A couple of weeks ago, the New York Times and other institutional media proclaimed that “tree rings” (sometimes “ancient tree rings”) had “shown” that 2023 was the warmest summer in 2000 years (link link) Almost 25 years to the day since they had similarly proclaimed that 1998 was the warmest year in 1000 years. The recent proclamation, as in 1998, was based on an article in Nature (Esper et al, 2024); the proclamation in 1998 was similarly based on an article in Nature (Mann et al, 1998), together with its companion article in Geophysical Research Letter (link).

A “Confidence Interval” Trick

In addition to the similarity of the conclusions to the two article, the structure of the money diagram in both cases is almost identical, as shown in the comparison below.

Figure 1. Left – On the left is the money diagram from Mann et al (1999) showing confidence intervals from the Mann reconstruction in light grey, the reconstruction in black. The reconstruction itself only went to 1980. The instrumental temperature (as an “anomaly”) for 1998 was shown as a point. A horizontal line was then drawn across the diagram to show that the 1998 instrumental temperature exceeded the confidence interval for all prior dates of the reconstruction – hence the “warmest year in 1000 years”. Right – the Esper et al 2024 reconstruction only went to 2010. The point estimate for 2023 exceeds the confidence intervals for all prior years.

Each diagram shows purported confidence intervals around the reconstruction in light/medium gray. Each diagram also denotes a the recent instrumental estimate featured in the headline as a highlighted point. In each case, the highlighted instrumental point is more than 10 years after the end of the reconstruction. In each case, the conclusion is obtained by observing that the instrumental point is higher than any of the upper confidence limits of the corresponding reconstruction. In other words, both Esper et al (2024) and Mann et al (1998-99) used the same technique.

In Climategate controversy, there was voluminous discussion of the term “Mike’s Nature trick”, but, to my recollection, there was little to discussion of the term in relation to the use of confidence intervals to arrive at a “warmest year” conclusion.
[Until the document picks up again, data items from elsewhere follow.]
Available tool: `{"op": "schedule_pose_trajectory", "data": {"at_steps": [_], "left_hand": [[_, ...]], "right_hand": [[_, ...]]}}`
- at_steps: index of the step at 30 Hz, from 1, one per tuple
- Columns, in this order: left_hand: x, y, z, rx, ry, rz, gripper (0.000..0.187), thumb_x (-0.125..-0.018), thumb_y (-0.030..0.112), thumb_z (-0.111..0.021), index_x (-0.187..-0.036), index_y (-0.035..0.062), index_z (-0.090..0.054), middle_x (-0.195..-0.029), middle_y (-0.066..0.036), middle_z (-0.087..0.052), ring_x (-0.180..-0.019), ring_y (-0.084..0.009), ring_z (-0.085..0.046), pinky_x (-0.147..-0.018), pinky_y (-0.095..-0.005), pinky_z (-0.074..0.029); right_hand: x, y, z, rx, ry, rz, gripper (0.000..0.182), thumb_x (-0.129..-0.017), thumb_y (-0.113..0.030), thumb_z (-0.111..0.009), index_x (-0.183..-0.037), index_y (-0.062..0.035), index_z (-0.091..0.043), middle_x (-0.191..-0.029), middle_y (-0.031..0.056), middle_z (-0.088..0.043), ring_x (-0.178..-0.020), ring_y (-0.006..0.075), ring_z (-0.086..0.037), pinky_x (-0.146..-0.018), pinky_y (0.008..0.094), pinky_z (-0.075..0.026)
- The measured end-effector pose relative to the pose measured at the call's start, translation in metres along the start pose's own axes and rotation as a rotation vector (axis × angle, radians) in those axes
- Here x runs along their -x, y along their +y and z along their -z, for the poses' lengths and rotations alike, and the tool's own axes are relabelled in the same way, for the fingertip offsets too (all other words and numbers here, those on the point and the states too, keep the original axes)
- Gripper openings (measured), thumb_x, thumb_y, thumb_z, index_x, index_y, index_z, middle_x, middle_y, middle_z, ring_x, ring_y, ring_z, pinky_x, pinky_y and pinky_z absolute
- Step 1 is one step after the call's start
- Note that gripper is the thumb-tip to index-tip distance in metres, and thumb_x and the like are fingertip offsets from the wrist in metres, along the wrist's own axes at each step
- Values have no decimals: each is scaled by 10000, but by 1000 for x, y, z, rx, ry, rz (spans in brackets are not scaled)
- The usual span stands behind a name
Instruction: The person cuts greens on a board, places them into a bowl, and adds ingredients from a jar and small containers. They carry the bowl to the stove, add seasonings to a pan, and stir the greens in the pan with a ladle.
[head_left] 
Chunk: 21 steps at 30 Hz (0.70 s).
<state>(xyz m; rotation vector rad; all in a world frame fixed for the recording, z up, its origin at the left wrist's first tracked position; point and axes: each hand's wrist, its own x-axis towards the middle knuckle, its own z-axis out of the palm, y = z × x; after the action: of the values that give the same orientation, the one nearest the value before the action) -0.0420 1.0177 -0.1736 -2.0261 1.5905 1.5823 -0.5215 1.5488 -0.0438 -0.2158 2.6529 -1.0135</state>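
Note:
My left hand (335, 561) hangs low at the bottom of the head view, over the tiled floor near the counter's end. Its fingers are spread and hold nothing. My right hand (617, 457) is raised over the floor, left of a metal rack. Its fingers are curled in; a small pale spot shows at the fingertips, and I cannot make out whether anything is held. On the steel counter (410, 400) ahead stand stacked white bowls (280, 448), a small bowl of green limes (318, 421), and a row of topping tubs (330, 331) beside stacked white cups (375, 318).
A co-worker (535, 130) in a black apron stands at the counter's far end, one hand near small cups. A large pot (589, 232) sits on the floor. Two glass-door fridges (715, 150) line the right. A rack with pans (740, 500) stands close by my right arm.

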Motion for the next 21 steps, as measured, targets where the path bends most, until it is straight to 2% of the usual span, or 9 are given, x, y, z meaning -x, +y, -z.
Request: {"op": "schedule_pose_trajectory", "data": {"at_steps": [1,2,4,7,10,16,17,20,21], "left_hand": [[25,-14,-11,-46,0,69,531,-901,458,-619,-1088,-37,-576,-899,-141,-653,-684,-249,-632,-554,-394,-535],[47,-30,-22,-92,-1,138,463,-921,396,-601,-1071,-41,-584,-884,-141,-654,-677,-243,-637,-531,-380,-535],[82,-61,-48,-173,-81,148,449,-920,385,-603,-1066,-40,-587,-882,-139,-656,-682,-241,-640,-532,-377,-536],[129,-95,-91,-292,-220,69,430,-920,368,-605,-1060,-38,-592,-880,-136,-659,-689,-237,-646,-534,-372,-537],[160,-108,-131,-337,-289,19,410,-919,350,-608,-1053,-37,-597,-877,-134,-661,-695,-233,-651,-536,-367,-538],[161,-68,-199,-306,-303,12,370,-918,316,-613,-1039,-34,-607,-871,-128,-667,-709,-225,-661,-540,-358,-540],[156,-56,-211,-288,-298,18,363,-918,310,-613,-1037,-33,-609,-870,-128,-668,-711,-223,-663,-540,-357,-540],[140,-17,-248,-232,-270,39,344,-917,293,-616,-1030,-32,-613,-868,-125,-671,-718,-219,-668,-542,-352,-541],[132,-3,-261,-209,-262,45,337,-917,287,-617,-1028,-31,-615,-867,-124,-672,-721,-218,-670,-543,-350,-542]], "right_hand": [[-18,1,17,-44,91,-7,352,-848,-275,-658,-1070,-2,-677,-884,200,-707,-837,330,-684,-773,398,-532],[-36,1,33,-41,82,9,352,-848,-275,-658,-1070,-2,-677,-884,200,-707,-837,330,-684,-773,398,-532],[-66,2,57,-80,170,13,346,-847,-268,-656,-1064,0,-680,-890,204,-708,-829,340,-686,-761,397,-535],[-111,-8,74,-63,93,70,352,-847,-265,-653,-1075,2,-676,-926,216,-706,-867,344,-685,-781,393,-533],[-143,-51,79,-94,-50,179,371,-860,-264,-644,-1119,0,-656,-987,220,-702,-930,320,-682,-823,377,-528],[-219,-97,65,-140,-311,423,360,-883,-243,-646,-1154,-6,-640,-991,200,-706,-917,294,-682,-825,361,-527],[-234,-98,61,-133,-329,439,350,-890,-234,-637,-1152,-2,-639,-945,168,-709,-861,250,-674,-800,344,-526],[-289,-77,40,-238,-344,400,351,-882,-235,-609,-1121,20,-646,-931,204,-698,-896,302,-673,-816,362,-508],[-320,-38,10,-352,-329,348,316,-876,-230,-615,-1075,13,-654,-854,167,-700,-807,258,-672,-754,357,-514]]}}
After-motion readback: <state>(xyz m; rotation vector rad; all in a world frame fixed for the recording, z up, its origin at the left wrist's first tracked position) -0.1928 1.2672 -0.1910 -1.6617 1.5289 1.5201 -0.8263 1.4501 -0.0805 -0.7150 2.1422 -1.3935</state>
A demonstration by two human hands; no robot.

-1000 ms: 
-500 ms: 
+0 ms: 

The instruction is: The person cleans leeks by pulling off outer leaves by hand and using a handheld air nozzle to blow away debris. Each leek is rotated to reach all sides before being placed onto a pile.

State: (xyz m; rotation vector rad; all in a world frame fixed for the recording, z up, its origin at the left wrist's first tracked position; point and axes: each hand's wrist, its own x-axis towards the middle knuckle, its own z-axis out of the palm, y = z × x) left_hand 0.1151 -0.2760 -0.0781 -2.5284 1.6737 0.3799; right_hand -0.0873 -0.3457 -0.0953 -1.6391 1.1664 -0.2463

In his notorious Climategate email, Phil Jones described “Mike’s Nature trick” as the splicing of proxy and instrumental temperatures that he had carried out for the World Meteorological Organization. Mann had indeed spliced proxy and instrumental temperatures for the calculation of the smoothed reconstruction illustrated in the article, but had cut the smoothed version back to 1980 (the end of the proxy data.) Mann vehemently denied that the splicing of proxy and instrumental data was “Mike’s Nature trick” and instead claimed that Mike’s Nature trick was nothing more than showing an estimate (reconstruction) and actual (observed temperature) on the same figure, clearly marked. But this is such a benign and commonplace statistical practice that it cannot be reasonably described – even by the statistically and mathematically challenged Jones – as a “trick” in the mathematical sense. A mathematical “trick” implies ingenuity or novelty, but showing estimate vs actual is trivial and commonplace.

However, the technique shown above – comparing a point estimate in a year without proxy data to the confidence envelope of the proxy reconstruction – was a novelty introduced by Mann and, in that sense, an actual candidate for the term “trick” (sensu mathematics) as opposed to the commonplace and trivial comparison of estimate and observed on the same figure.

The validity of this comparison (for Mann et al 1998-99 and Esper et al 2024) depends not just on the validity of the reconstruction, but the validity of the confidence intervals.

Some Comments on Mann et al Confidence Intervals

Mann et al went to considerable lengths to obfuscate analysis of their confidence intervals and, indeed, key information related to that calculation was discovered within the last year – see link. Mann’s reconstruction was done in 11 steps, with each step having a different reconstruction. The purported confidence interval for each step was twice the standard error in calibration period for that step. However, to this day, Mann never archived the results of each step, and, to its shame, Nature refused a request that Mann be required to archive the results for each step. Mann had also refused to provide us with the residuals that had been used to calculate the standard errors. (However, he did provide residuals to Tim Osborn in a Climategate email and this data became available as a result of Climategate.) Further complicating analysis, while Wahl and Ammann and ourselves could replicate one another’s results, neither of us could replicate Mann’s results. In the last couple of years, more than 20 years after the original study, Swedish engineer Hampus Soderqvist, by reverse engineering, finally accomplished an exact replication of Mann’s reconstruction – it turned out that Mann’s list of proxies used in early steps was inaccurate: several listed proxies were not actually used, and several unlisted proxies were used.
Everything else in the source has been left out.